Text & Photos Roberto Fabbri

This story of the birth of the manta ray goes back to 1967. I was 26, young, strong and experienced as a scuba diver, looking for an adventure.

I discovered scuba in 1959. It happened on the small island of Panarea, in the Aeolian archipelago, just north of Sicily. Each summer, I used to spend a couple of months spearfishing and free diving. My partner had just purchased a single air tank – there was no compressor on the island then – just to use it time to time to recover large groupers we could not get out from the den. One day, I used it and I got immediately addicted.

After a couple of years of scuba spear fishing, a legal and common practice during those times, I got tired of doing the same thing over and over again. So I purchased a Rolleimarin, the underwater housing for the then popular Rolleiflex, a 6×6 medium format camera. A new underwater experience began!

Underwater images Port Sudan-Red Sea, 1968

In 1967, a close friend was organising an ambitious expedition to the Red Sea, just off the coast of Port Sudan. I joined this small group of Roman divers, excited for a new adventure.

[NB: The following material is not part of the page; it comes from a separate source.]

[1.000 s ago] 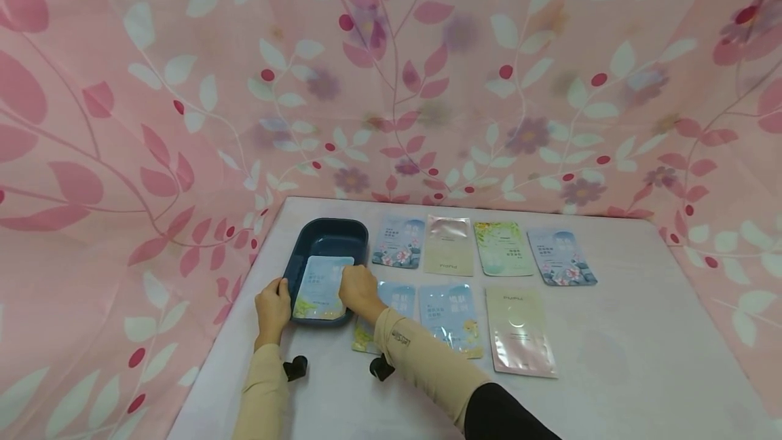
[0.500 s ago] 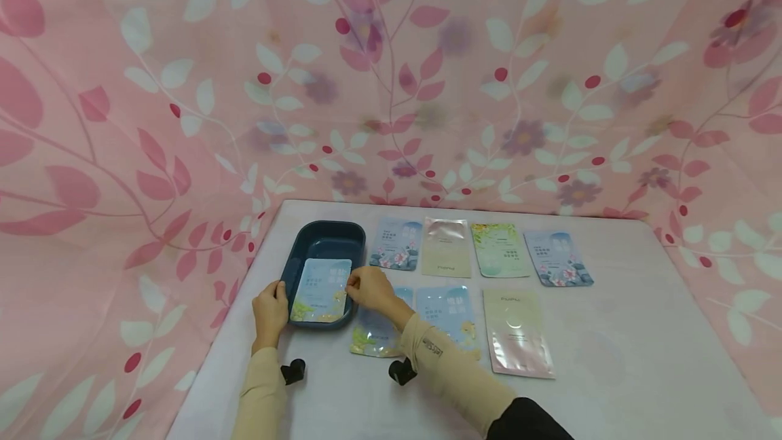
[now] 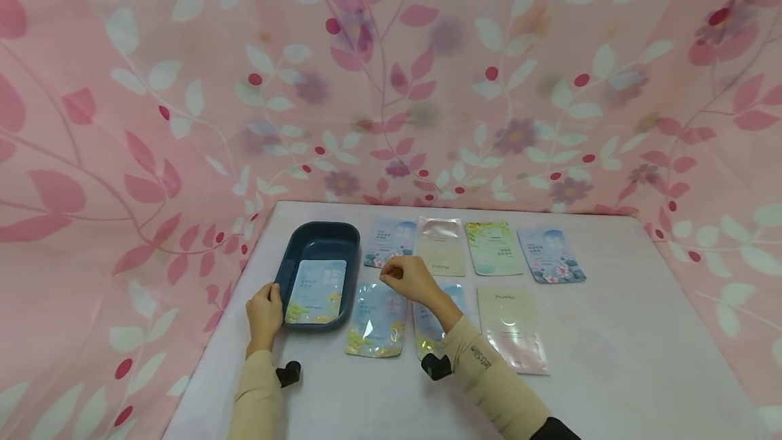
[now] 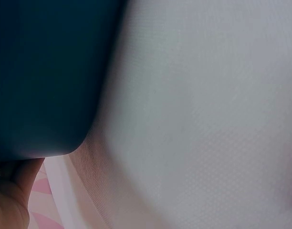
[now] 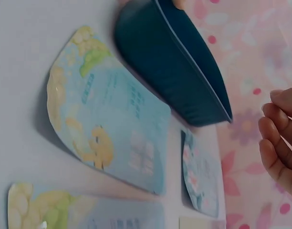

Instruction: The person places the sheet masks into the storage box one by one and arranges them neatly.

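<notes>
A dark blue tray stands at the left of the table, one light-blue face mask sachet lying flat inside. My left hand grips its left edge; the left wrist view shows the thumb and part of the hand at the tray's wall. Raised over the sachets, right of the tray, is my right hand. Its fingers curl loosely around nothing. Closest beneath it are a light-blue sachet and a similar one, partly covered by the wrist.
Behind the hand lie a blue floral sachet, a beige one, a green one and another blue floral one. A pinkish-beige sachet lies in front. Pink leaf-patterned cloth hangs behind the white table.
My right hand has left the sachet in the tray and moved right, above the other sachets. The left hand stays at the tray's edge. The view has shifted slightly.
</notes>
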`<move>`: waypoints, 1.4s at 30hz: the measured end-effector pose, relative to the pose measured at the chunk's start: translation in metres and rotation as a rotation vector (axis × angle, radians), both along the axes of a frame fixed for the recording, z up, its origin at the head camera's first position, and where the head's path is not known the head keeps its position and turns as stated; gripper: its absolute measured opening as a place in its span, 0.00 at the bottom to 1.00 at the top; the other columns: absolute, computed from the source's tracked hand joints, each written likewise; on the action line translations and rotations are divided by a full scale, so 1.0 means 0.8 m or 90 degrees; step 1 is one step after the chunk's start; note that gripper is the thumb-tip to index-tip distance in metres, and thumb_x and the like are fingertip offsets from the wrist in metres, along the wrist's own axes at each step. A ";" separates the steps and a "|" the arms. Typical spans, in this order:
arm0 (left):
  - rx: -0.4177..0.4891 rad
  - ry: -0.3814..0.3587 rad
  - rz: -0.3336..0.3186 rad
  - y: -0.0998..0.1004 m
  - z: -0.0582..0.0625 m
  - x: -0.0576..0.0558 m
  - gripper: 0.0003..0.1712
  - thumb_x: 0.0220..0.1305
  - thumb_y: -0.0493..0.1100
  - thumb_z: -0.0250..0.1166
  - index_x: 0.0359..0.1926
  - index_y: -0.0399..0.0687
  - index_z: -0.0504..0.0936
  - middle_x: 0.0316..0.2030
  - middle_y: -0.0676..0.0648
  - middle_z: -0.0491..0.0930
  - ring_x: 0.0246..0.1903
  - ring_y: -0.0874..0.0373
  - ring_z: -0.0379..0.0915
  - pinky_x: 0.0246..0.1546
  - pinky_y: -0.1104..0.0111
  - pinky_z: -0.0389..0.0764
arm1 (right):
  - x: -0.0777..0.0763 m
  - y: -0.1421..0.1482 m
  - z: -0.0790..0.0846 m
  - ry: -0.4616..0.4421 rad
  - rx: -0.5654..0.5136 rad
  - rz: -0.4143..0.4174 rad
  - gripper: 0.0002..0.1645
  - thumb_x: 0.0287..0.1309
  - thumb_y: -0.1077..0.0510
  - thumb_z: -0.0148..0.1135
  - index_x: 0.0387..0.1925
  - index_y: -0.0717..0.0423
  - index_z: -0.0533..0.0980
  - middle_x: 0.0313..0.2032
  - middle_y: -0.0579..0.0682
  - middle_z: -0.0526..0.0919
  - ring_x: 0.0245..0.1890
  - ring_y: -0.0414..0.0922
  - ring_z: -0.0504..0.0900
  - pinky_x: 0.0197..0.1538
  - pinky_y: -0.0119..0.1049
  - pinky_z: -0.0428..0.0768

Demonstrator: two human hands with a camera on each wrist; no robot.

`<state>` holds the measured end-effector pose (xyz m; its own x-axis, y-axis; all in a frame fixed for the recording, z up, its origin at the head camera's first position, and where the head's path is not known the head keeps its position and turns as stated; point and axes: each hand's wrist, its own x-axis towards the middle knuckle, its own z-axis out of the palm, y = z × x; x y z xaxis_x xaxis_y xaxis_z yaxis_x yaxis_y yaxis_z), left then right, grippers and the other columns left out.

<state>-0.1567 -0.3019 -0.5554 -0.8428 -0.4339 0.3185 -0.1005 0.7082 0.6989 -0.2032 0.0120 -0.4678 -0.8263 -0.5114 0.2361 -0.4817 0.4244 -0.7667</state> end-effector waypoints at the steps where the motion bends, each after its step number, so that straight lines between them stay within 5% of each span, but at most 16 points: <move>1: 0.002 -0.001 0.000 0.000 0.000 0.000 0.16 0.68 0.35 0.52 0.43 0.23 0.79 0.40 0.26 0.79 0.43 0.29 0.74 0.47 0.43 0.72 | 0.001 0.006 0.000 -0.001 -0.002 -0.001 0.02 0.55 0.64 0.64 0.29 0.60 0.81 0.27 0.51 0.83 0.26 0.41 0.79 0.31 0.26 0.76; 22: 0.002 -0.023 -0.008 0.002 0.006 0.003 0.17 0.69 0.36 0.50 0.45 0.22 0.77 0.42 0.24 0.78 0.45 0.29 0.73 0.48 0.43 0.72 | 0.028 0.132 -0.012 -0.010 -0.055 -0.149 0.04 0.55 0.62 0.65 0.31 0.60 0.83 0.29 0.51 0.85 0.26 0.40 0.80 0.31 0.32 0.79; 30: -0.009 -0.032 -0.004 0.002 0.006 0.001 0.17 0.70 0.36 0.49 0.45 0.22 0.77 0.43 0.25 0.77 0.46 0.28 0.72 0.50 0.43 0.70 | 0.039 0.169 -0.019 0.008 -0.026 -0.212 0.06 0.55 0.61 0.65 0.32 0.61 0.84 0.29 0.52 0.86 0.26 0.42 0.82 0.31 0.33 0.79; 42: -0.007 -0.022 -0.005 0.004 0.007 0.002 0.17 0.69 0.35 0.50 0.45 0.21 0.77 0.42 0.24 0.77 0.45 0.28 0.73 0.48 0.43 0.71 | 0.060 0.231 -0.047 0.105 0.025 -0.321 0.05 0.53 0.67 0.65 0.31 0.67 0.83 0.27 0.57 0.86 0.25 0.51 0.84 0.31 0.39 0.82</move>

It was only free diving – yes, there were no air compressors in Sudan during those days as well – but instead, there were a lot of “Migs”, aircraft fighters from the friendly USSR. You see, we were in the middle of the Cold War.

Birth of a manta ray, these rare images taken in 1968 are the only existing testimony of this event, there are not other evidences in the world of a manta ray giving birth in its natural habitat, the ocean; Red Sea, Port Sudan, Sudan, Africa, year 1968

I knew it would be impossible to take underwater images free diving, so I carried with me my Cressi oxygen rebreather. I was able to get my tank refilled at the hospital in Port Sudan; oxygen rebreathers allow you a maximum depth of 16 metres (53 feet). Below this, you can easily experience hyperoxia, also known as oxygen toxicity syndrome, a medical condition resulting from the harmful effects of breathing molecular oxygen (O2) at elevated partial pressures.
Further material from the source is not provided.